[Material provided]
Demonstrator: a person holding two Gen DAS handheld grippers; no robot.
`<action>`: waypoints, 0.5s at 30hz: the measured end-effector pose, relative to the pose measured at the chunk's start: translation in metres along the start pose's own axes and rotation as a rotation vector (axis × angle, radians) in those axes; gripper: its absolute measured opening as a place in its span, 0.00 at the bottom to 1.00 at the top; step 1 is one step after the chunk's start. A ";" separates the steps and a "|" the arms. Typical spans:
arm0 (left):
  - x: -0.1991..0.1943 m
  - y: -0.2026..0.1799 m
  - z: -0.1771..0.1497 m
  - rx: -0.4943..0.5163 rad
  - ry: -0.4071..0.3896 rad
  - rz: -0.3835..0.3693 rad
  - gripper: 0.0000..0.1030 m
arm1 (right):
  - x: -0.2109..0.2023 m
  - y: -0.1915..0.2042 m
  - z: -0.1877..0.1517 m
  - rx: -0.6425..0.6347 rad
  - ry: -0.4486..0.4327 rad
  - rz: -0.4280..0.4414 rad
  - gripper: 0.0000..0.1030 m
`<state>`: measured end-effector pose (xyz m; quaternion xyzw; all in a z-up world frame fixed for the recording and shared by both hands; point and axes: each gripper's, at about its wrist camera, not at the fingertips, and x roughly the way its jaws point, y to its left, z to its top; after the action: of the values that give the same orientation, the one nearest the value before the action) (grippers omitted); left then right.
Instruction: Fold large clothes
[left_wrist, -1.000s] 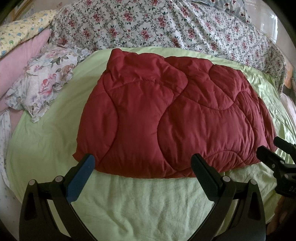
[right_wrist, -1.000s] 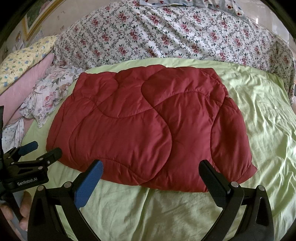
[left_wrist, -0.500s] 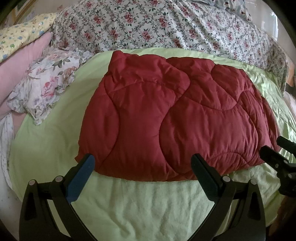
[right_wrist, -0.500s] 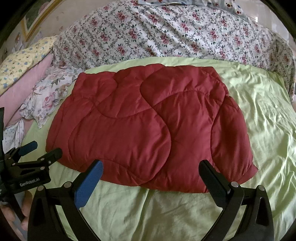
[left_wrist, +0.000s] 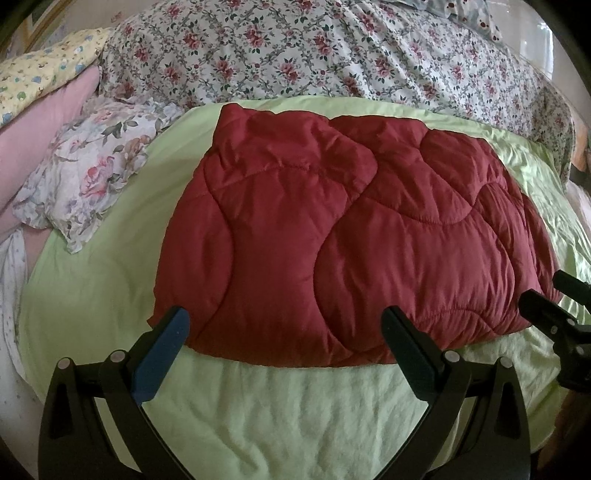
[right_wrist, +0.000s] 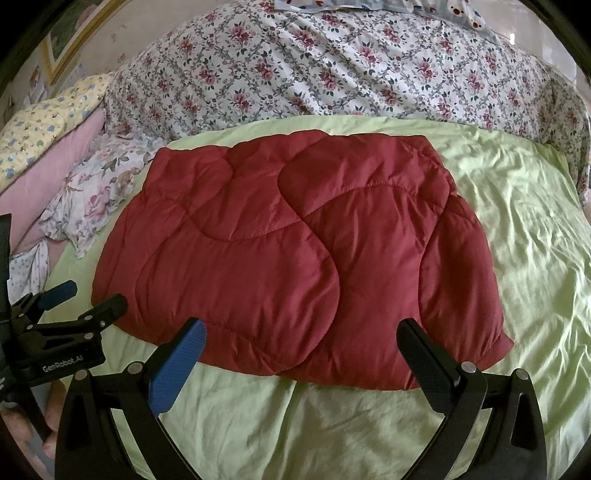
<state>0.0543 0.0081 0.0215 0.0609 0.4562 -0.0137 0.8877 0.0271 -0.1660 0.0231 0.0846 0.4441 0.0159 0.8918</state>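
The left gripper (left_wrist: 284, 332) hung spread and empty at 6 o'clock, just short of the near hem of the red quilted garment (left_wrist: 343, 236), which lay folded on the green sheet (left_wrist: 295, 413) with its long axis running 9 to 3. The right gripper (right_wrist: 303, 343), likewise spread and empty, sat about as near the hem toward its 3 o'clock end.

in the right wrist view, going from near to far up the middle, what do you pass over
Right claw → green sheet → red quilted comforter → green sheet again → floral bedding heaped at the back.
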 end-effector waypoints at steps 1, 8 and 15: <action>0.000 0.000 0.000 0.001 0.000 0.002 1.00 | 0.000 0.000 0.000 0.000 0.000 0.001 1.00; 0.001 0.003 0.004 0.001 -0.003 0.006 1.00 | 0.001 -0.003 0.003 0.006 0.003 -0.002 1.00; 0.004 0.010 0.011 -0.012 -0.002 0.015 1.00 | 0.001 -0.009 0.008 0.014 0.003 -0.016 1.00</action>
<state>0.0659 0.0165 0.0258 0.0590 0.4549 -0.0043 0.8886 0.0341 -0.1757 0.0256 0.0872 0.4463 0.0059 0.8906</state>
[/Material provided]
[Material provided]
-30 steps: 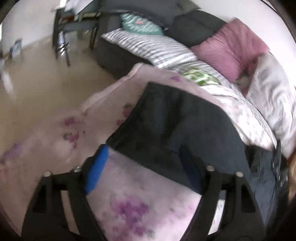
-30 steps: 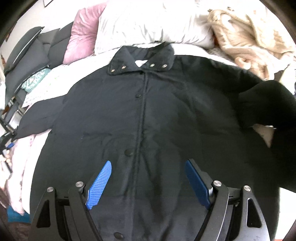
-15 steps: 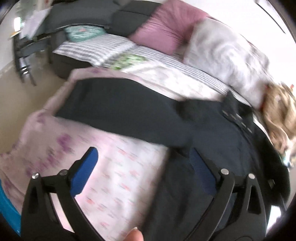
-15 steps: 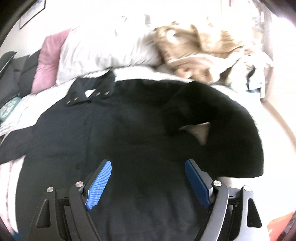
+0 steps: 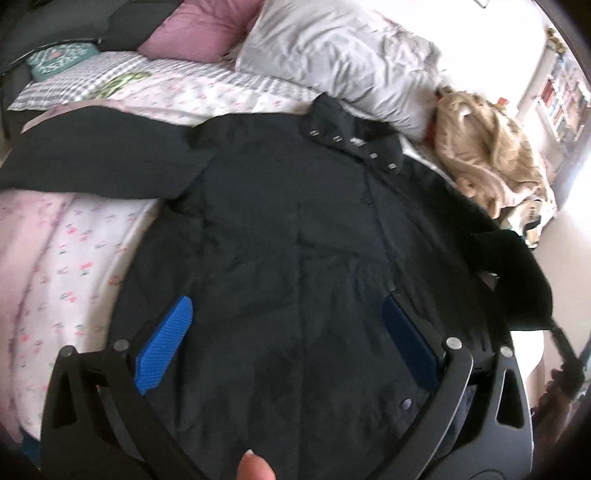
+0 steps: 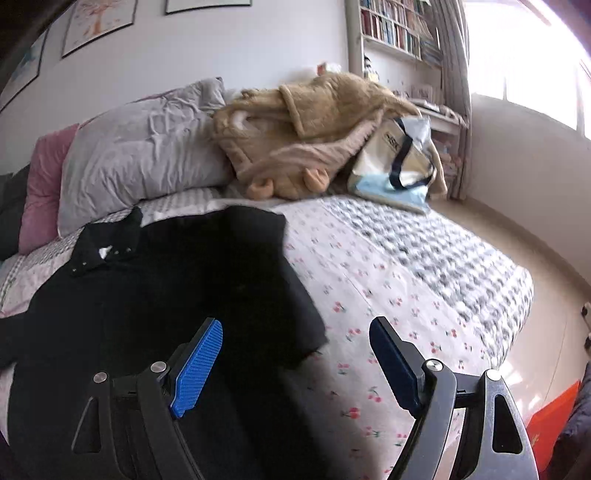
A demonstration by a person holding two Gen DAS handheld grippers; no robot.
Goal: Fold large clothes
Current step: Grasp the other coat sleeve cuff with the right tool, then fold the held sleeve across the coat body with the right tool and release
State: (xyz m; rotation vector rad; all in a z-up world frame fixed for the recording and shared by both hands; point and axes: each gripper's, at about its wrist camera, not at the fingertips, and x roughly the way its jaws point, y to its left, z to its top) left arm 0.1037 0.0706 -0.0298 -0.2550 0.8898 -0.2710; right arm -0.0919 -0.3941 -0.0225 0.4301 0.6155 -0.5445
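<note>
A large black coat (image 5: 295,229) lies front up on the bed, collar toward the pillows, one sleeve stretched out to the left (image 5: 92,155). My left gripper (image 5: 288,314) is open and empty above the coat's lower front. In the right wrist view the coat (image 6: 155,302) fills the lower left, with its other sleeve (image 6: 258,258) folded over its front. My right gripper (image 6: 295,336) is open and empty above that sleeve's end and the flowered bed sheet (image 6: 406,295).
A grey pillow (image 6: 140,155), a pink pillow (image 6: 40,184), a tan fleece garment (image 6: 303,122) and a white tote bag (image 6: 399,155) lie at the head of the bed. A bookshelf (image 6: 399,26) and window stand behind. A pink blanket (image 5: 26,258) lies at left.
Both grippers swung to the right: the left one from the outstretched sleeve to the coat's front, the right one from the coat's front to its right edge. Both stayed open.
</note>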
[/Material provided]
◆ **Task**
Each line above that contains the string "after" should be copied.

◆ **Finished task**
`<action>`: waypoints, 0.5s at 30hz: the measured end-effector pose, relative to the pose measured at the chunk's start: translation in metres along the start pose's own axes and rotation as a rotation vector (axis × angle, radians) in those axes; gripper: its absolute measured opening as a place in its span, 0.00 at the bottom to 1.00 at the top; step 1 is one step after the chunk's start. A ";" separates the steps and a "|" the arms. Typical spans:
`<state>`: measured end-effector pose (xyz m; quaternion xyzw; all in a z-up world frame fixed for the recording and shared by both hands; point and axes: each gripper's, at about its wrist camera, not at the fingertips, and x roughly the way its jaws point, y to its left, z to its top; after the action: of the values that give the same orientation, the one nearest the value before the action) (grippers omitted); left then right.

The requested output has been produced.